Por Juan Antonio Fernández Arévalo.
Hay analistas, no tanto historiadores, que encuentran muchas similitudes entre la época actual y la Europa de entreguerras. Yo difiero de esa apreciación, aunque si buscamos razones que la acrediten pudiéramos hallar algún parecido, por más que éste no forme parte de las causalidades esenciales en todo proceso histórico.
En la Europa de entreguerras se desarrollan varios movimientos políticos, sociales y económicos, que hunden sus raíces en ideologías que fueron formándose a partir de las últimas décadas del siglo XVIII (revoluciones americana y francesa, por este orden) y especialmente en el XIX: el liberalismo económico que habría que distinguir claramente del político, al menos en sus efectos; los nacionalismos, cuya deriva no sería uniforme, si bien una de sus consecuencias podría ser el proteccionismo; el marxismo, de clara influencia en las manifestaciones revolucionarias del siglo XX (especialmente la Revolución rusa); y el anarquismo, de tanto influjo en los países del sur de Europa, sobre todo en España.
Será la propia evolución del liberalismo (económico y político) la que alumbrará, con fuerza, la era de un capitalismo moderno y, al mismo tiempo, sentará las bases del sistema democrático, basado en los derechos y las leyes, con la constitución como lex suprema. La Gran Depresión de 1929, ya intuida tras la finalización de la Gran Guerra, pondrá a prueba la raigambre y fortaleza de las democracias. Resistirán, no sin dificultades, Gran Bretaña, Francia y Estados Unidos de América (esa democracia que esperamos no ver prostituida), mientras en muchos países de la Europa occidental avanzan las soluciones autocráticas (autoritarias o fascistas: Primo de Rivera y Mussolini).

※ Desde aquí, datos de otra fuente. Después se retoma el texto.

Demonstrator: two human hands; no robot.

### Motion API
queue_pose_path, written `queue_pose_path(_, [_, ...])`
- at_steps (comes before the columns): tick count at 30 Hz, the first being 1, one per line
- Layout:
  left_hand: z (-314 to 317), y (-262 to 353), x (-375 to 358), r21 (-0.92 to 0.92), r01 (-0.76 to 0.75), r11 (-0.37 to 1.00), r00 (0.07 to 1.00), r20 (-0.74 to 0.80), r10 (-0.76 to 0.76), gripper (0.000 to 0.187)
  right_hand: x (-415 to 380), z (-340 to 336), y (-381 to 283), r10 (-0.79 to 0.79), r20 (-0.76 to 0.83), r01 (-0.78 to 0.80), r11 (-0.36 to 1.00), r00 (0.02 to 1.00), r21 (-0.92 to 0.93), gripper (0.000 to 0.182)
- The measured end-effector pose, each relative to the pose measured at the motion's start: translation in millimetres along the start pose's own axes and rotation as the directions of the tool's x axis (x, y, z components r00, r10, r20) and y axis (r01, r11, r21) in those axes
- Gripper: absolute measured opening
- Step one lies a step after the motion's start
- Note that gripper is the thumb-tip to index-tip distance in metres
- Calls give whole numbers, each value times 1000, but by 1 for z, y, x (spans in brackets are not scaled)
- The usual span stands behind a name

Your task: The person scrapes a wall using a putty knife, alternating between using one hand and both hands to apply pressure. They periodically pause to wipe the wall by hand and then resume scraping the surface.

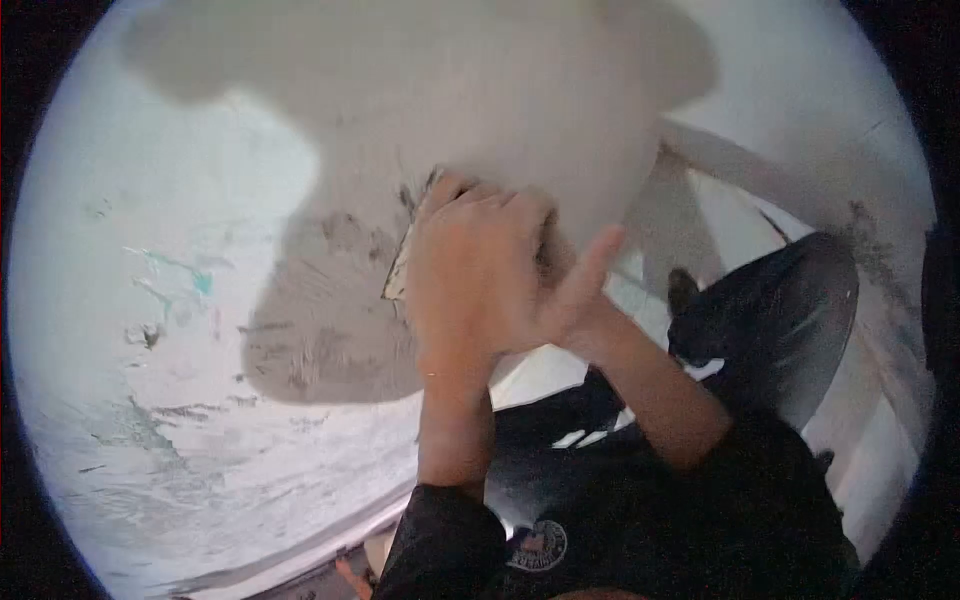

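Observation:
My left hand (470,270) lies over a pale surface (200,330), its fingers bent and closed over a flat, pale piece with a dark edge (398,270). Only a narrow strip of that piece shows, along the left side of the hand. Close against it on the right is my right hand (575,305), slightly blurred. Its thumb sticks out to the upper right, while its other fingers are hidden behind the left hand. The surface under both hands bears dark scuffs and scratches.
A broad shadow (480,90) covers the surface above and around my hands. Greenish and grey marks (190,280) show at the left. My bent leg in dark trousers (770,310) is at the right. Low in view, a small part of another person's limb (353,577) shows beyond the surface's edge.

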State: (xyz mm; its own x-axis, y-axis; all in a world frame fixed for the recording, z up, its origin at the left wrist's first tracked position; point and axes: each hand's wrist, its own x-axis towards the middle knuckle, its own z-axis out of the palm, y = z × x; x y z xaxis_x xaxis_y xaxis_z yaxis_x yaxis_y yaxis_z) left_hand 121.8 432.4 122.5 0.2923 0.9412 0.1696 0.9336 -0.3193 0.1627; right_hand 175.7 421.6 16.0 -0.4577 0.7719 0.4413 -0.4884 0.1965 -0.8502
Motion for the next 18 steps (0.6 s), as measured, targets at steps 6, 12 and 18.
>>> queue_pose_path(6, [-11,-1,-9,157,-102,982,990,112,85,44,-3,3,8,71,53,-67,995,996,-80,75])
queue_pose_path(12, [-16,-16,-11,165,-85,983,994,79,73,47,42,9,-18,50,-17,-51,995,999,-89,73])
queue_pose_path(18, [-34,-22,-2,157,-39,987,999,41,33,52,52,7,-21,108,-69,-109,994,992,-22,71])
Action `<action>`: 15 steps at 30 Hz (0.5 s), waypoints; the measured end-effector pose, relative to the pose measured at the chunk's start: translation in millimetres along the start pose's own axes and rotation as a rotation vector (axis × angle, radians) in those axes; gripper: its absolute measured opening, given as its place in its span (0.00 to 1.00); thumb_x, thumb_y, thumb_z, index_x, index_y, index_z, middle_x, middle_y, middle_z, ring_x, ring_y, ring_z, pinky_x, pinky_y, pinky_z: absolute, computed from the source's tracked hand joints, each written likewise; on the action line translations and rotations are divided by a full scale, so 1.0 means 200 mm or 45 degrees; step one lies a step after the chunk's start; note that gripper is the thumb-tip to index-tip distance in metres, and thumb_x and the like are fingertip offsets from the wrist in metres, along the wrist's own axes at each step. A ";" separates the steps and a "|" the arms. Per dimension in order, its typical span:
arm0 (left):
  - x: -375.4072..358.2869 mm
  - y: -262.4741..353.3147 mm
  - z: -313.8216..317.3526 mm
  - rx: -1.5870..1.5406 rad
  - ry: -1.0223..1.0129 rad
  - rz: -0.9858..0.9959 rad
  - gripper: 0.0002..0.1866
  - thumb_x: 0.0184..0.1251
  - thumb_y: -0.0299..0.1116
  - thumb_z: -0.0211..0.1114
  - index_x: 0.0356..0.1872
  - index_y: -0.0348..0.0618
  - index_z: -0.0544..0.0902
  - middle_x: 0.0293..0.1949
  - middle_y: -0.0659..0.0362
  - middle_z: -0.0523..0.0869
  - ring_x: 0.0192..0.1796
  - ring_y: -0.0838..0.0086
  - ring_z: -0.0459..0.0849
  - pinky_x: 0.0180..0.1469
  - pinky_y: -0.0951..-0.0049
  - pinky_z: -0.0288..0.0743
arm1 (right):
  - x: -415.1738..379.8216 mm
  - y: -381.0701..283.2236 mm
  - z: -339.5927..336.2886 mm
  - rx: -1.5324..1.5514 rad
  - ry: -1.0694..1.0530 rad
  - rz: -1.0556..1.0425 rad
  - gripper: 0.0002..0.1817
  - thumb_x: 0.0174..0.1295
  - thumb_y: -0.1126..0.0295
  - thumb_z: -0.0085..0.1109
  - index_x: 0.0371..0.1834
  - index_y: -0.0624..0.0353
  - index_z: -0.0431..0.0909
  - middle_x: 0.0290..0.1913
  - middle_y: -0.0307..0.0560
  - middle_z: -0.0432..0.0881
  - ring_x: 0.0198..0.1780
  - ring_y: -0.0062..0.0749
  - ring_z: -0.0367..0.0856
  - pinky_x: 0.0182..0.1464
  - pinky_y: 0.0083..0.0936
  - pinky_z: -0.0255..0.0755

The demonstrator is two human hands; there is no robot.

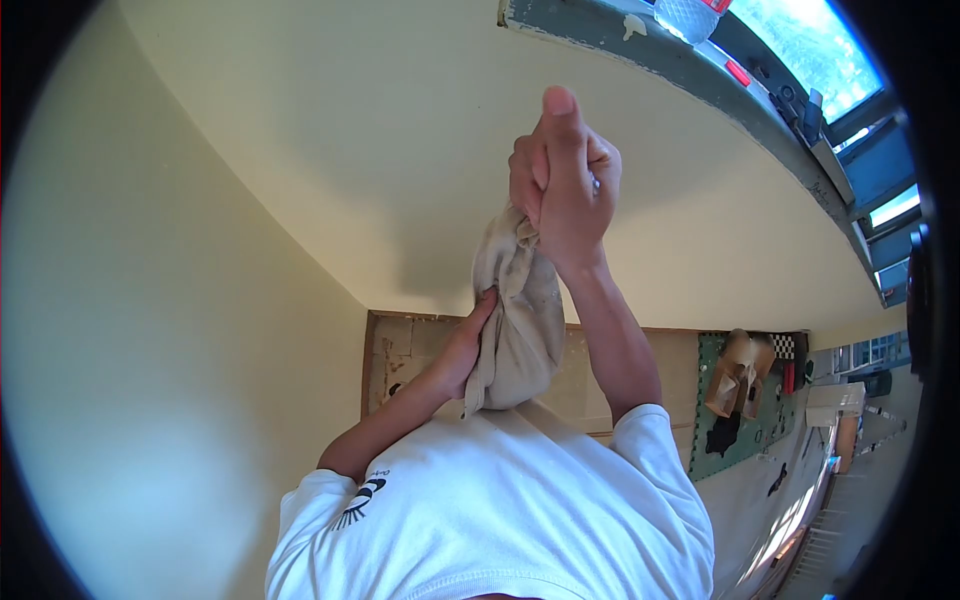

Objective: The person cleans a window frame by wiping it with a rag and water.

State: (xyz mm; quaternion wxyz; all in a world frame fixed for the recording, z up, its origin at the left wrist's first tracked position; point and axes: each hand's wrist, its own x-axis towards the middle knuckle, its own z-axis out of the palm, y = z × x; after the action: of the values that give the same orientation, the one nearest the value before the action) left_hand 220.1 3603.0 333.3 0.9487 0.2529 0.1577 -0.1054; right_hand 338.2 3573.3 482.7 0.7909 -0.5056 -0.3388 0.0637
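A beige cloth [525, 330], bunched and hanging in folds, is held in front of my chest. My right hand [570, 180] is closed in a fist around its gathered upper end, thumb pointing up. Lower down, my left hand [468, 350] grips the cloth from the side; its thumb lies on the folds and its other fingers are hidden behind. The bulk of the cloth hangs below the right fist, overlapping the white shirt at its lower edge.
Pale walls [400, 130] stand ahead and to the left. A worn grey window ledge [640, 50] holds a clear plastic bottle [690, 18] and a red item [737, 72]. At lower right, a cardboard box [738, 375] sits on a green mat [710, 440].
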 end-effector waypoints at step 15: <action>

El caso de Alemania merece una mención aparte. El tratado de Versalles, con el que terminó la Primera Guerra Mundial, humilló y empobreció a Alemania hasta límites insostenibles. La República de Weimar parecía una buena solución, aceptada, en principio, por una mayoría de alemanes; pero los problemas de la mutilación territorial y el pago de una deuda exorbitante, impuesto por las potencias vencedoras, agudizado este último durante la gran crisis del 29, tambalearon las estructuras económicas y, en consecuencia, también las sociales y políticas. El hundimiento económico‑social aceleró la deriva nacionalista de un pueblo humillado y allí estaba el partido nacional‑socialista para recoger los frutos de ese sentimiento de frustración nacional. Los “necios”, que eran mayoría, se creyeron las peroratas llenas de odio y sinrazón de un líder enloquecido que enardecía las masas sin alma, prometiéndoles una Alemania imperial, pura y fuerte (¿no os recuerda lo de España una, grande y libre?). Cuando vemos documentales de la época, no nos explicamos muy bien (al menos yo) que un payaso psicópata, ahora sabemos que también gran drogadicto, inculto, fracasado, como Hitler, arrastrase a un país culto hacia el abismo. Pero… ¿hay tanta diferencia en los comienzos de Hitler y Trump? Las soflamas del americano contra los negros, los latinos ‑especialmente mexicanos‑, los inmigrantes y las mujeres se parecen, como una gota de agua a otra, a las del austríaco sobre los judíos, los eslavos o los negros. Distintas causas, sin duda, pero un discurso bastante parecido. Esperemos que la evolución de uno y otro país, de uno y otro personaje, sea bien distinta.